Al tratar de literatura hay quien insiste en que ésta no sirve para nada y otros aseguran que permite testimoniar y denunciar los errores y crueldades de la vida social. En tierra de nadie quedan quienes consideran que la literatura tiene como misión principal distraer, precisamente, de los errores y crueldades sociales, divertir, permitir que el lector piense en otra cosa. Con el tiempo, y más allá de que el ser humano es siempre el ser humano; de que, si ya no existe el burgués gentilhombre de Molière, permanece el rico pretencioso y sin educación alguna; sin pensar en que a Lázaro de Tormes, además de que lo engañe su mujer, le cabe llegar a jefe de gobierno; dejando a un lado que los niños caprichosos pueden alcanzar poder y envolver sus caprichos en la bandera; olvidando todas las tipologías posibles y todas las situaciones dramáticas, la literatura está ahí y sigue vigilando e implicando nuestro ser interior y exterior. ¿Pero cuál es el campo de la implicación y cómo literaturizarla?
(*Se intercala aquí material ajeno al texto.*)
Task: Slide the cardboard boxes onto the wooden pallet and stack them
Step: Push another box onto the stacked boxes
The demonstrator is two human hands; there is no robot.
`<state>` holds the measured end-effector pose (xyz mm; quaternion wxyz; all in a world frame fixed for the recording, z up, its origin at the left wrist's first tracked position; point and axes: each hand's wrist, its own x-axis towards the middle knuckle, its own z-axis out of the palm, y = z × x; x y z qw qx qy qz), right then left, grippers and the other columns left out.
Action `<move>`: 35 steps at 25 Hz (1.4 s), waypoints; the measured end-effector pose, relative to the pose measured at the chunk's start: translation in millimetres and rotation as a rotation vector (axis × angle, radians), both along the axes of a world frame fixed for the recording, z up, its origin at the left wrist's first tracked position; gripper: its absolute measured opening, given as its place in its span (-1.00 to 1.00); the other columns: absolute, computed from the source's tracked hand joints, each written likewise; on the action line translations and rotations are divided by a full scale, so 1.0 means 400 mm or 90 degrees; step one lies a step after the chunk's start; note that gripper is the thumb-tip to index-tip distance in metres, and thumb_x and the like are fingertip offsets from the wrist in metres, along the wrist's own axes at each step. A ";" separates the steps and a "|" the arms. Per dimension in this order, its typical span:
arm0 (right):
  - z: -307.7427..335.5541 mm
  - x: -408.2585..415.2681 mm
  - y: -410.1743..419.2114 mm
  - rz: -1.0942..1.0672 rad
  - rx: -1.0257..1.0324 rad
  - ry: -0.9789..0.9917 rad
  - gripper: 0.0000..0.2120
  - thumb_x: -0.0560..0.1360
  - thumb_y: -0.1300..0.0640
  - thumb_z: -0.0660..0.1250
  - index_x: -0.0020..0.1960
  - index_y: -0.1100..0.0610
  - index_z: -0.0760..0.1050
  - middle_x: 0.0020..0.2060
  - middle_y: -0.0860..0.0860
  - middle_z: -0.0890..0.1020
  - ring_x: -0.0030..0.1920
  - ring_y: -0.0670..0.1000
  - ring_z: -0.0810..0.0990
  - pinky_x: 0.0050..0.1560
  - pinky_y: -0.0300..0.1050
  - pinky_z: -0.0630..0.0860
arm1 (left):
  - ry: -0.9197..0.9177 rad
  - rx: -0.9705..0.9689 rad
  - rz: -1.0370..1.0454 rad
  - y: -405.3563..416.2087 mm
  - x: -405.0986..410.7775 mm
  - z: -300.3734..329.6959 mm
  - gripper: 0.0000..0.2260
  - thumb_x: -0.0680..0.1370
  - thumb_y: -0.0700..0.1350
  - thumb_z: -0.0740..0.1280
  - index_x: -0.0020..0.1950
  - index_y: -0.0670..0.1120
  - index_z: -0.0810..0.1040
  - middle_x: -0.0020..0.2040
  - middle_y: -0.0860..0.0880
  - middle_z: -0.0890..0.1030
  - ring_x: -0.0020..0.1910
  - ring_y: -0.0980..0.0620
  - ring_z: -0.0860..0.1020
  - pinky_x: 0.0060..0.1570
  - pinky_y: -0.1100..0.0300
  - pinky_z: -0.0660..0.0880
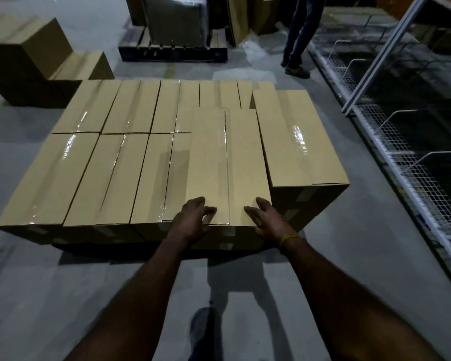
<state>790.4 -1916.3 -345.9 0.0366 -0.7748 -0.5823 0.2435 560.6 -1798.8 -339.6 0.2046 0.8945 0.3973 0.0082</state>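
Several long taped cardboard boxes (110,173) lie side by side in two rows; the pallet beneath them is hidden in shadow. One cardboard box (227,162) lies lengthwise among the near row, its top slightly above its left neighbours. My left hand (192,220) and my right hand (268,221) both grip its near end, fingers on top and palms over the edge. A wider, taller box (297,136) sits touching its right side.
More cardboard boxes (29,61) are stacked on the floor at the back left. A dark pallet (172,52) with a wrapped load stands behind. A person (297,35) stands at the back right. Wire shelving (401,142) runs along the right.
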 end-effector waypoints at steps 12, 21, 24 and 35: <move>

Cuando le pregunté por qué, dado el transcurrir de su vida, no intentaba escribir una autobiografía o unas memorias, L me respondió que no era suficientemente pedante como para estimar que su vida pudiese interesar a alguien. No voy, por lo tanto, yo, que me siento menos que él, ponerme a escribir su vida. Sería absurdo. Sería irrespetuoso. Incluso, para mi modo de pensar, sería indigno. Sí puedo enhebrar mis propios recuerdos referidos, no tanto a él, como a mí con él, y conformar un discurso fragmentario que, retratándome, como persona temerosa e insegura, deje un retrato suyo. La autoficción. Pero la autoficción de otro a través de la mía. La “otroficción” que, si embargo, no es un simple narración en tercera persona, como las novelas realistas del siglo XIX. Y fíjense en que la novela realista sólo es la decimonónica porque, desde al menos 1902, lo escritores saben que sólo defienden la existencia de una novela realista los políticos autoritarios que pretenden decir lo que debe escribirse y cómo. No entendieron los gobernantes de la cultura que obligar al realismo significa la negación de su existencia. La literatura siempre es producto de una mirada y la mirada no puede nunca ser colectiva ni impersonal.
¿Pero cómo voy a conseguir yo escribir esa “otroficción” y, sobre todo, hasta qué punto el resultado será su retrato, el reflejo de la bonhomía de L, su calidad y su calidez humanas? Me temo que, al final, lo que importe sea el estilo, cómo cuento lo que cuente y no la fuerza interior de L, que es lo que deseo que permanezca. Querría testimoniarlo a él; lamentablemente sólo conseguiré testimoniarme a mí mismo, ofrecerme como caricatura.
Lo paradójico es que, de ser así, de alcanzar este fracaso, conseguiría un triunfo de escritor, porque el escritor no queda por lo que dice, sino por cómo dice lo que dice. Lo expresó muy bien Víctor Hugo en el prólogo a sus Contemplaciones. Sé bien que el lector-masa (juego con terminología de Ortega y Gasset) busca que le cuenten historias y que se las cuenten como sea, a la manera de aquellos contadores que llenan la historia de la oralidad en todos los países. El lector-masa, que no es la inmensa mayoría de Blas de Otero porque Blas sabía bien que esa mayoría no practicaba el hábito de leer y, en lo que aquí importa, no ha accedido aún a la conquista plena de la escrituralidad, porque esta no es simplemente juntar las letras, sino una organización del pensamiento. Pero me estoy precipitando por el acantilado del profesor, aunque me temo que del profesorado es imposible dimitir porque tiene algo de sacerdocio, o debe tenerlo. Ser profesor acaba imprimiendo carácter, como el mal llamado tricornio de la Guardia Civil española. Espero que mi lector, sobre todo si es juanramoniano, me comprenda. Firmemos los dos un pacto de lectura (¡vaya, ya caí de nuevo en lo profesoral!) y emprendamos el camino. Se hace camino al leer.